The department is one of the largest employers in NSW, with about 100,000 staff listed in its 2012 annual report, including some 61,000 school teachers and a further 10,000 more working in TAFE colleges across the state. It daily serves the needs of around 750,000 school students and several hundred thousand more TAFE students. Because of this, the department is also one of the largest buyers and users of technology goods and services nationally.

On Tuesday night, Delimiter received an anonymous tip stating that DEC had been “hacked”, with approximately 139,000 accounts deleted”. The tipster stated that this meant that the department was unable to conduct staff authentication of accounts into its systems, meaning teachers would be locked out of teaching resources and central departmental staff out of management resources.

In response to the allegations, the department yesterday issued a statement acknowledging it was suffering issues, but with few specific details, and without explicitly denying the allegation that its systems had been compromised. “The department has been working to resolve this as a matter of high priority and it is hoped services will be returned to normal by tomorrow,” the department said.
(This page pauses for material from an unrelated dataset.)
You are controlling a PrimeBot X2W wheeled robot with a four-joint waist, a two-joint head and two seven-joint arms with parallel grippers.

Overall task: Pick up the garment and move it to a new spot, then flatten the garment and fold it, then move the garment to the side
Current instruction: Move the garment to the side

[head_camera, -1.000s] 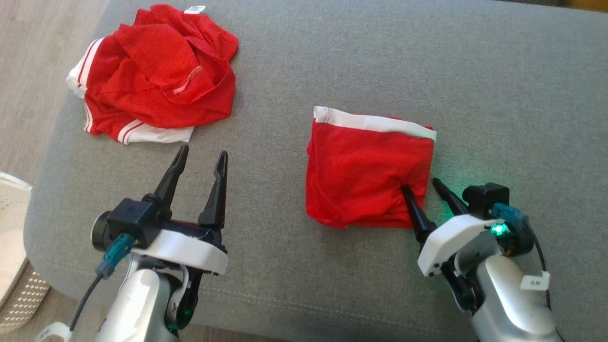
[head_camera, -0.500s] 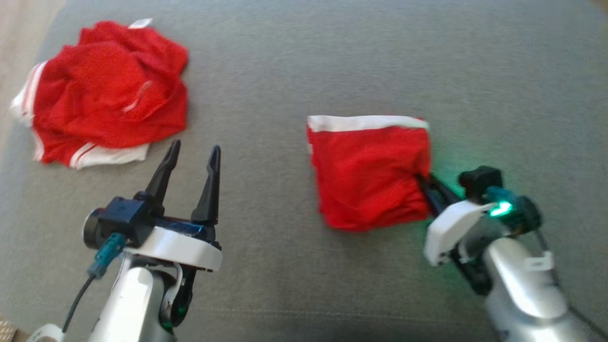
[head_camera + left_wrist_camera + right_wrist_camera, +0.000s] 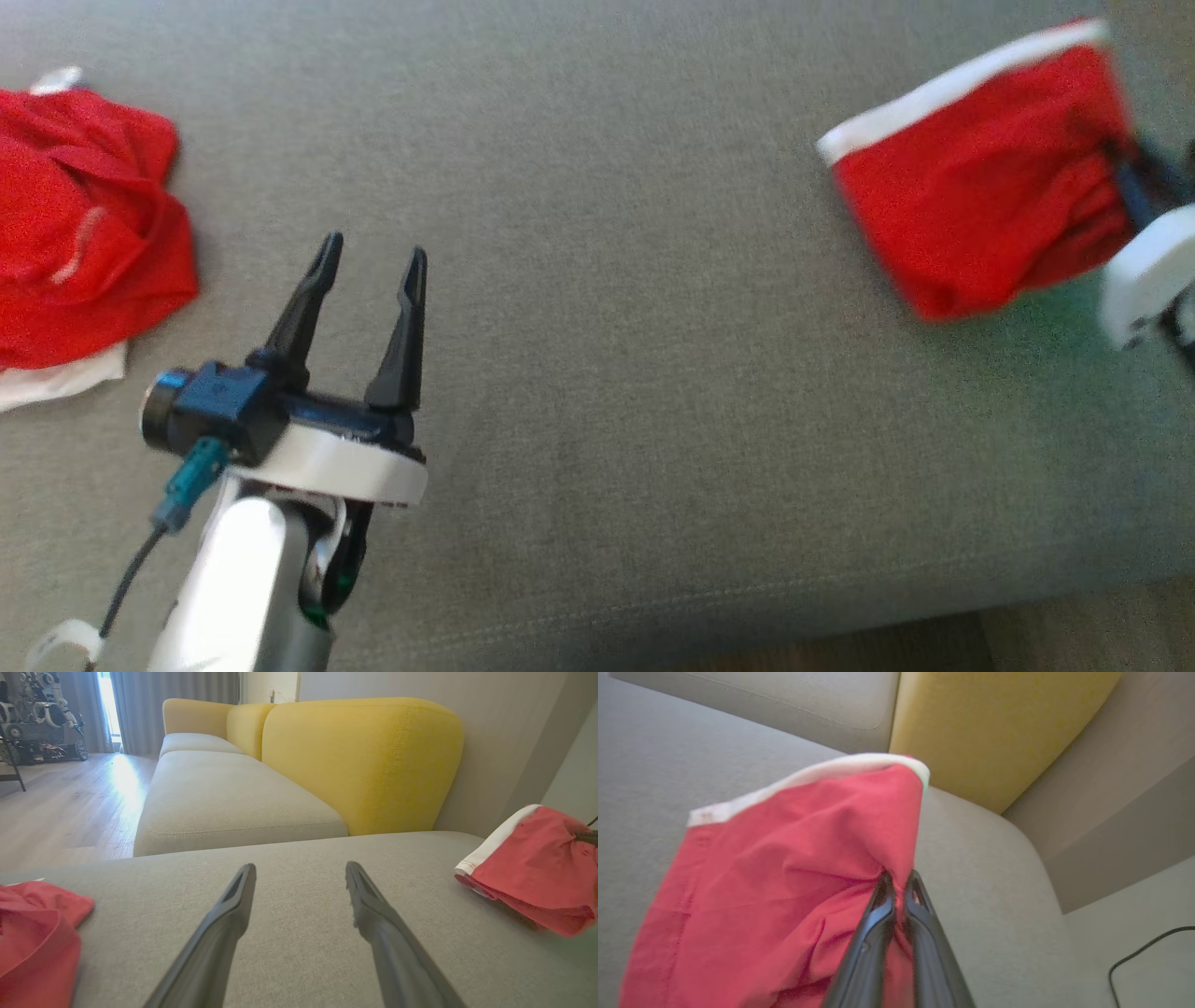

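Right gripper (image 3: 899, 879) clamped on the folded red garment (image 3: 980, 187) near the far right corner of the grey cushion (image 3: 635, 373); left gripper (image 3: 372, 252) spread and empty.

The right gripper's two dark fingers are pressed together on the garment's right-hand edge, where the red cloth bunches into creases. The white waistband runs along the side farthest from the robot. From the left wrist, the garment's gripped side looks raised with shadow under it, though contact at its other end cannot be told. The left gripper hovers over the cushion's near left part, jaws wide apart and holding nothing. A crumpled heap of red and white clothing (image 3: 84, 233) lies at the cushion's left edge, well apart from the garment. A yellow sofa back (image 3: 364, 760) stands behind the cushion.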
“There has been an issue with school staff access to some computer services, including email. The vast majority of school teachers have still been able to access the internet and locally held teacher resources. The Department is also investigating the cause of the incident.”

If the department was compromised and accounts deleted, it is likely that the damage would ultimately have been limited to staff accounts rather than student accounts.
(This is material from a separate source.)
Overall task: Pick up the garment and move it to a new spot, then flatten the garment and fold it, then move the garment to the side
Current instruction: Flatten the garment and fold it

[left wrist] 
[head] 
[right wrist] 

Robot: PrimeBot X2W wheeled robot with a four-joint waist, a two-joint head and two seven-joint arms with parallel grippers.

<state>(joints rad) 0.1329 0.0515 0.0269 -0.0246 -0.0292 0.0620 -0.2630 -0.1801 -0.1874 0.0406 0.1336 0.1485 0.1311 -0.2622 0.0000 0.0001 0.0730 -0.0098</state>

In 2008 the department migrated its 1.5 million student email accounts to Google’s Gmail/Google Apps platform, rather than choosing to operate this kind of massive IT infrastructure itself. However, it is believed that its staff and teacher accounts still primarily use a Microsoft Exchange platform. Typically large organisations using Microsoft infrastructure use centralised account identification through the software giant’s Active Directory platform to authenticate users to wider system resources.

opinion/analysis
So has the NSW Department of Education suffered a major hack, as our anonymous tipster claimed? I don’t know — the department hasn’t confirmed that yet. However, what we do know is that the department has indeed suffered a major outage that is affecting its ability to get basic work done. I can only imagine the chaos caused in schools across NSW as teachers realise they can’t access their email.

6 COMMENTS

    • This kind of hack has nothing to do with the technology used and everything to do with poor configuration or operations.
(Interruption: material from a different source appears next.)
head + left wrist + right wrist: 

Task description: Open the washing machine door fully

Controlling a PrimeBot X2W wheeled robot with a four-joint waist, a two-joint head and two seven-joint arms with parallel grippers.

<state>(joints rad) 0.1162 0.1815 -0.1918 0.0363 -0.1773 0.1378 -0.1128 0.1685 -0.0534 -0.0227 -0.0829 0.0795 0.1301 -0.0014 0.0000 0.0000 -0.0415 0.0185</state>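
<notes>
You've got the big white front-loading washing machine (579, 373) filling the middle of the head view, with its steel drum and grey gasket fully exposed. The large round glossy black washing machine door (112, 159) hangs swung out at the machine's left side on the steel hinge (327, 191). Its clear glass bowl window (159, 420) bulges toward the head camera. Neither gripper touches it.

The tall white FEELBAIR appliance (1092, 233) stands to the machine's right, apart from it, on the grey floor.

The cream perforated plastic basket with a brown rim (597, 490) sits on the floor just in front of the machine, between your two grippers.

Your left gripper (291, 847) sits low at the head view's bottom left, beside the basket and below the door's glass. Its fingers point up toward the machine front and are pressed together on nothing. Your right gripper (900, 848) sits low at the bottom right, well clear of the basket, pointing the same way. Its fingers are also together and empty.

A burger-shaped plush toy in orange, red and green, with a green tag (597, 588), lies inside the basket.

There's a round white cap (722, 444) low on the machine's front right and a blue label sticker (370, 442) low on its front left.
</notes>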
    • I gather you didn’t read the next and final paragraph of the article then?

      The department spokesperson said that while the cause of the outage is still unknown, the issue is not related to Google’s services provided to the department.

  1. The DEC uses Exchange and Active Directory for all staff/teacher email systems, while student accounts are on a separate Google provided system. The student emai never went down in this incident, only the staff emai. (And yes, ZDNet got that part entirely wrong).

    Obviously a problem that affected the main Active Directory, but I have no idea what, and the department is not telling anyone a thing at this point (including their own staff). It affected more than email as well, because this same Active Directory is used to authenticate a number of internal services.